I'm 35 and expecting my first baby in October.

My very welcome but equally unexpected pregnancy news means although I have private health insurance, I won't be covered for my pregnancy or birth.

I'm therefore weighing up public at Royal Hospital for Women Vs private out of my own pocket. I'm leaning more towards public at RHW but have some concerns.

Perhaps its just my ignorance and naivety but, I've been given the impression that delivery at the RHW with the midwifery group as a public paitent means; little chance of pain relief or epidural unless absolutely necessary, a very short stay of possibly less than a day and potentially no episiotomy if required.

I would love to hear your stories and insights on good and bad experiences you may have had with the Royal Hospital for Womem in Randwick as a public paitent.

Thanks!
rolleyes.gif

#2 FeralR2D2

Posted 20 February 2013 - 02:28 PM

HI there, I delivered both as private patient at RHW. I just posted in someone else's thread about it - have posted that reply below.
I too was worried about pain relief. I was offered it, but it was my ob that made it happen, even lurking outisde theatre to grab an anaesthetist where really, a midwife would have rightly told me i was just too late.
Midwives were great, and not on the natural birth railroad track, but offered pethidine or gas, as that was what they could control...
Can't comment on episiotomy, although my doc monitored it closely but was incredibly quick to do it when needed- saved me a torn urethra. He also stitched incredibly well, i can't even tell i had one - no scar - despite the stitching taking longer than the delivery..

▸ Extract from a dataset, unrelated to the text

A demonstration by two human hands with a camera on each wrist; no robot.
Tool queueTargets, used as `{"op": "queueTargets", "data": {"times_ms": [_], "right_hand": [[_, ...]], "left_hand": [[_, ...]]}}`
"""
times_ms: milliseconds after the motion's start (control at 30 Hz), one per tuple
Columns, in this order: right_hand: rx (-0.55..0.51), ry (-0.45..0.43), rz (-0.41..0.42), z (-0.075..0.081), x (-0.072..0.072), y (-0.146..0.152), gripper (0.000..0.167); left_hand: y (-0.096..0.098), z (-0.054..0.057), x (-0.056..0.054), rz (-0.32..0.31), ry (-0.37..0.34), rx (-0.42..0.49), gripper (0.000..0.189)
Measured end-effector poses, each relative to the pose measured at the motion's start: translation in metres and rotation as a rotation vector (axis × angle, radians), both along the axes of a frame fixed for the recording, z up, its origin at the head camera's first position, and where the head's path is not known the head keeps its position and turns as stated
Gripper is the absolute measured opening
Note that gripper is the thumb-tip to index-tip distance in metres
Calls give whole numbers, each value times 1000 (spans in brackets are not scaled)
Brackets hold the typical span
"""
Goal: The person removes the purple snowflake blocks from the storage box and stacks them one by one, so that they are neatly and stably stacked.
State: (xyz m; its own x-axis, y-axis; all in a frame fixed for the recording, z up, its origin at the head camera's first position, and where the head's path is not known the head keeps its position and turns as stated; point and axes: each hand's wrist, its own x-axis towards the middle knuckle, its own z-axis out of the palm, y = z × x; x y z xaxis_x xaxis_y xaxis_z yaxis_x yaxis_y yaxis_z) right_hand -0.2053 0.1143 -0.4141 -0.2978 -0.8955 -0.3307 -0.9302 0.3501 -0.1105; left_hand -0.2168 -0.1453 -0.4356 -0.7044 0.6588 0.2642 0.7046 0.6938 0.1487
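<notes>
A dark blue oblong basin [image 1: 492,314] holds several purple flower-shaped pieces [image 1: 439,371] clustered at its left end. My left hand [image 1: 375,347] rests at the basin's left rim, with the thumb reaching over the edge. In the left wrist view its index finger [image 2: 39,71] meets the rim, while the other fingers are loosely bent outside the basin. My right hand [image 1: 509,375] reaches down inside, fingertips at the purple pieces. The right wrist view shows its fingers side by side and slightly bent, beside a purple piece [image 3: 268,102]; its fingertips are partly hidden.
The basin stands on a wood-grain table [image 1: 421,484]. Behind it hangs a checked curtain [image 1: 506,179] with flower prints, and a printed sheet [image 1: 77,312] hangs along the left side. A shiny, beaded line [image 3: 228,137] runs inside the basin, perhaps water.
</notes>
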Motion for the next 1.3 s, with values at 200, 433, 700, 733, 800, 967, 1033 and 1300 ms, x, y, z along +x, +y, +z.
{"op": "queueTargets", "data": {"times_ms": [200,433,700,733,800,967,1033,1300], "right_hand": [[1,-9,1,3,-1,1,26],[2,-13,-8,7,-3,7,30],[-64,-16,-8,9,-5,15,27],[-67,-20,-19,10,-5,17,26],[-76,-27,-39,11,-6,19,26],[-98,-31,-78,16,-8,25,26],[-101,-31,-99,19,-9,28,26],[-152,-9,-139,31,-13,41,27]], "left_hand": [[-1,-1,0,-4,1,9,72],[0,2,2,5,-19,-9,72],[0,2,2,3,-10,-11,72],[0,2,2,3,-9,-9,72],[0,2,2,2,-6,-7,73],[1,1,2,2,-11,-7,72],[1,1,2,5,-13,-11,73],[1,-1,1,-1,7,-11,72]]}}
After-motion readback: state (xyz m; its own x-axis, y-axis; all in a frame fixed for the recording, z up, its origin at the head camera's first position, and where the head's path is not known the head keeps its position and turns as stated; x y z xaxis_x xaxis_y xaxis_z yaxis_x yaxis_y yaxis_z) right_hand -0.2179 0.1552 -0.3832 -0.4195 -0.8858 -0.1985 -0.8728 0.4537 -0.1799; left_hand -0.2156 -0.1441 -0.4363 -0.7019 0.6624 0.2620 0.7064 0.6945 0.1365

As a private patient, your ob attends, but everything else is the same - rooms, midwives etc etc. RHW has the best NICU, so if anything goes seriously wrong, you're in the right place. THere is no guarantee of a private room, it's first in and needs based, so you may well up sharing with someone.

Due to changes to reimbursement of ob fees, RHW is busting at the seams, so prepare to be a bit cramped, likely share a room, bit short staffed etc but still great place to deliver.

I have had friends deliver at POW and say it was v nice, you will get a more "private" experience there, and i believe they have the option of transferring to a hotel for a few days post birth with a midwife on call....

Midwives were fantastic at RHW, i only booked an ob because i am paranoid, and because i knew i would need pain relief, and much easier to get if you have a doc on hand - if i hadn't had him, i would not have had the happy outcome with number two - the midwives would have (probably sensibly) said it was all a bit too late and i should just grin and bear it....

#3 cherrybub

Posted 20 February 2013 - 02:30 PM

Hi

I had both my children at RWH as a public patient.  Both my experiences were great.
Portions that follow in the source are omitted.